WORK INSTRUCTIONS »
With pictures omitted, restate the data word for word.
————
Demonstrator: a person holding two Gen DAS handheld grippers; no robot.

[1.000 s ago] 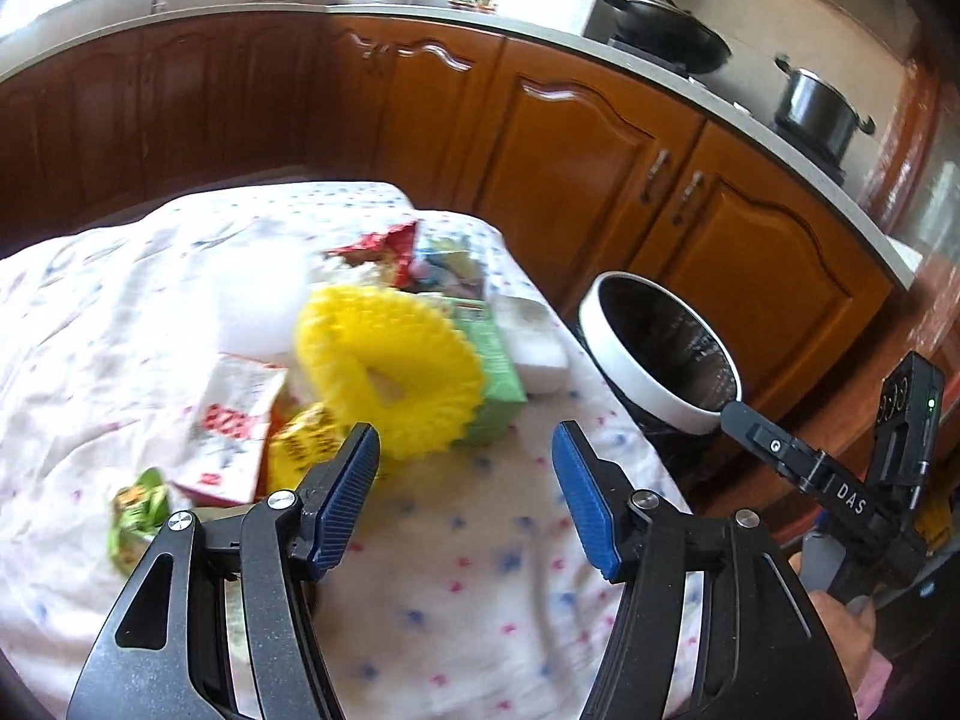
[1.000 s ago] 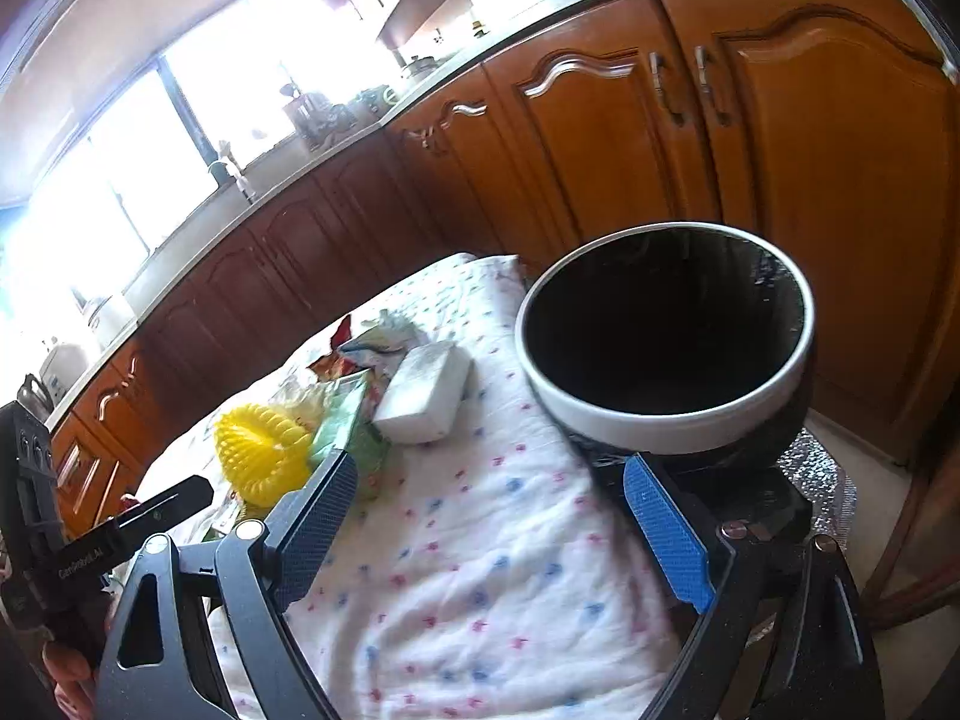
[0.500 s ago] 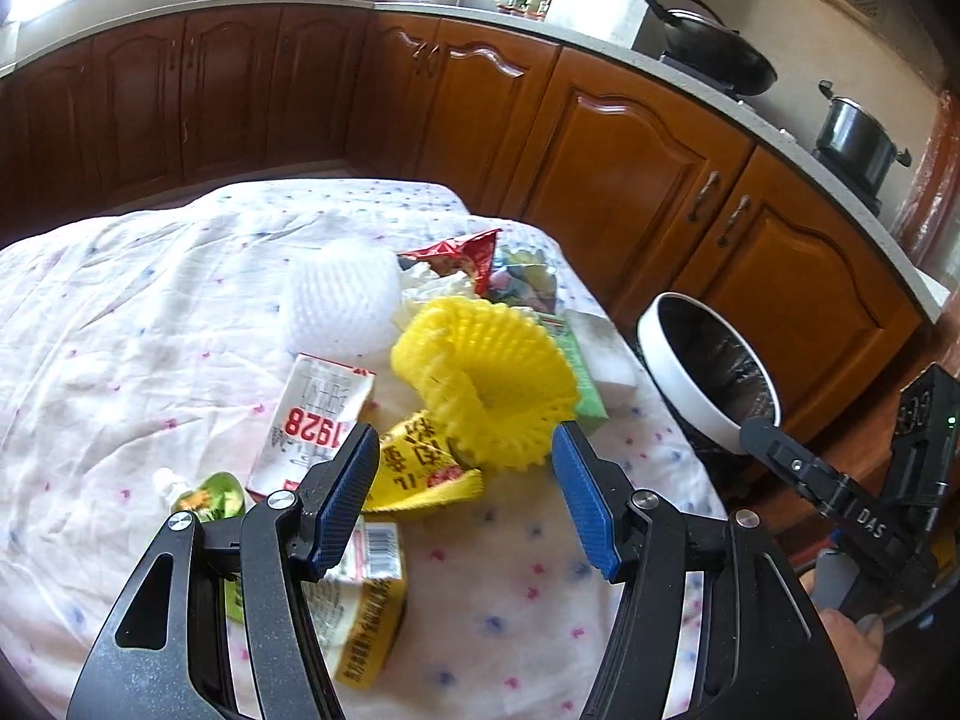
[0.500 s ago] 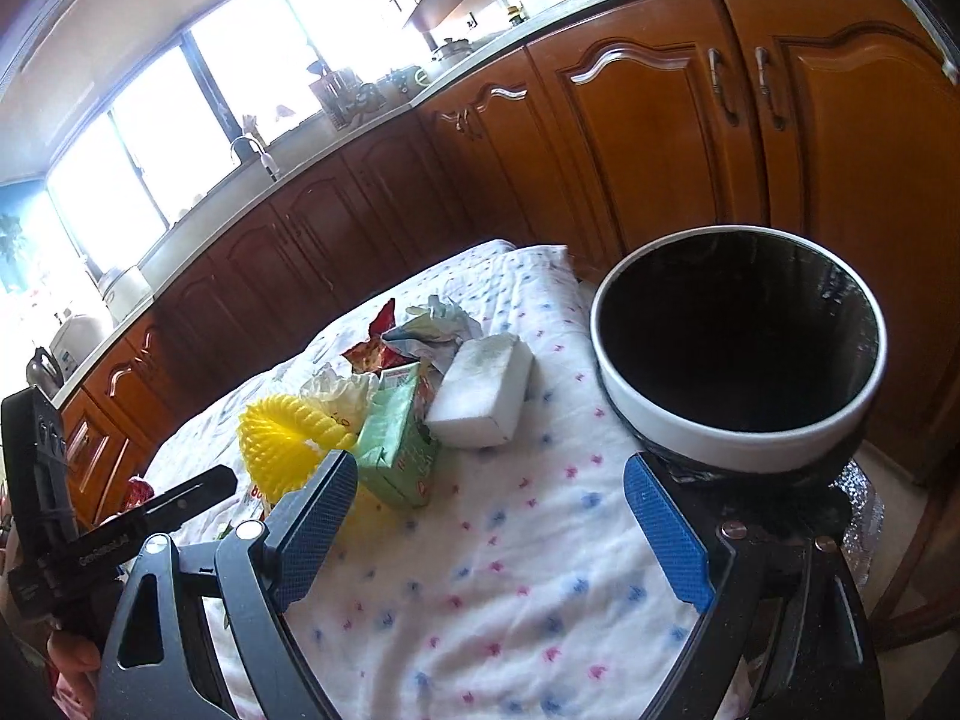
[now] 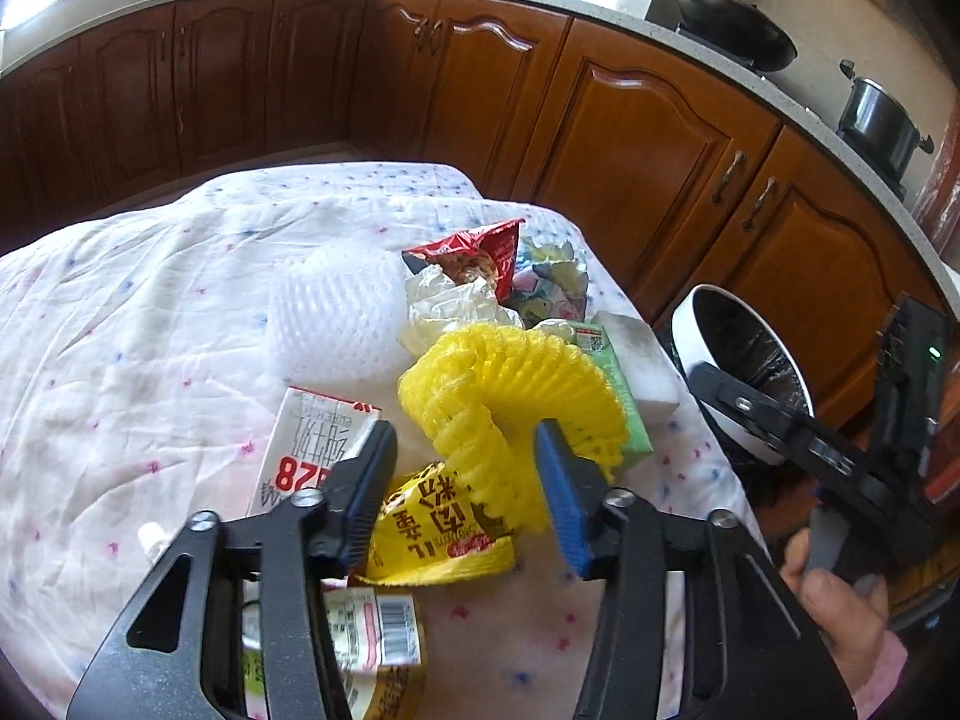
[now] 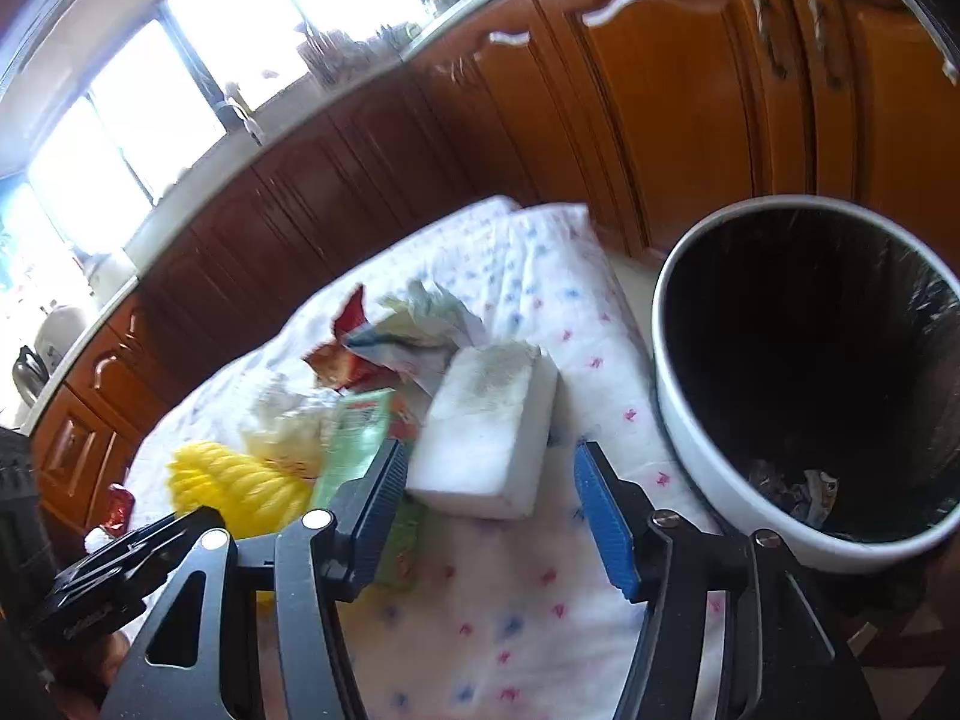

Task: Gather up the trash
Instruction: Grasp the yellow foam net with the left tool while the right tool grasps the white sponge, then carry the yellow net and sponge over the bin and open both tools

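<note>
A pile of trash lies on a dotted white cloth (image 5: 150, 324). A yellow foam net (image 5: 510, 396) sits between the open jaws of my left gripper (image 5: 465, 498), with a yellow wrapper (image 5: 432, 534) under it. A milk carton (image 5: 300, 450), white foam net (image 5: 336, 318), red snack bag (image 5: 474, 252), green box (image 5: 618, 384) and white block (image 6: 486, 426) lie around. My right gripper (image 6: 486, 516) is open just before the white block. The white bin (image 6: 678, 396) with a black liner stands right of the table.
Brown kitchen cabinets (image 5: 630, 120) run behind the table, close to the bin. A wok (image 5: 732, 30) and a pot (image 5: 876, 120) sit on the counter. My right gripper also shows in the left wrist view (image 5: 840, 456), beside the bin (image 5: 690, 324).
My left gripper has moved forward onto the yellow foam net, which now lies between its jaws. My right gripper has moved in toward the white block. Both stay open.
</note>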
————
FINISHED EXERCISE »
Demonstrator: a person holding two Gen DAS handheld grippers; no robot.

[1.000 s ago] 
[1.000 s ago] 
[0.500 s ago] 
[0.500 s ago] 
[now] 
[now] 

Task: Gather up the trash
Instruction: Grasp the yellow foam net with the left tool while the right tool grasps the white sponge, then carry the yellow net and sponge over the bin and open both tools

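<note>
A pile of trash lies on a dotted white cloth (image 5: 150, 324). A yellow foam net (image 5: 510, 396) sits between the open jaws of my left gripper (image 5: 465, 498), with a yellow wrapper (image 5: 432, 534) under it. A milk carton (image 5: 300, 450), white foam net (image 5: 336, 318), red snack bag (image 5: 474, 252), green box (image 5: 618, 384) and white block (image 6: 486, 426) lie around. My right gripper (image 6: 486, 516) is open just before the white block. The white bin (image 6: 678, 396) with a black liner stands right of the table.
Brown kitchen cabinets (image 5: 630, 120) run behind the table, close to the bin. A wok (image 5: 732, 30) and a pot (image 5: 876, 120) sit on the counter. My right gripper also shows in the left wrist view (image 5: 840, 456), beside the bin (image 5: 690, 324).
My left gripper has moved forward onto the yellow foam net, which now lies between its jaws. My right gripper has moved in toward the white block. Both stay open.
</note>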

This completes the required output.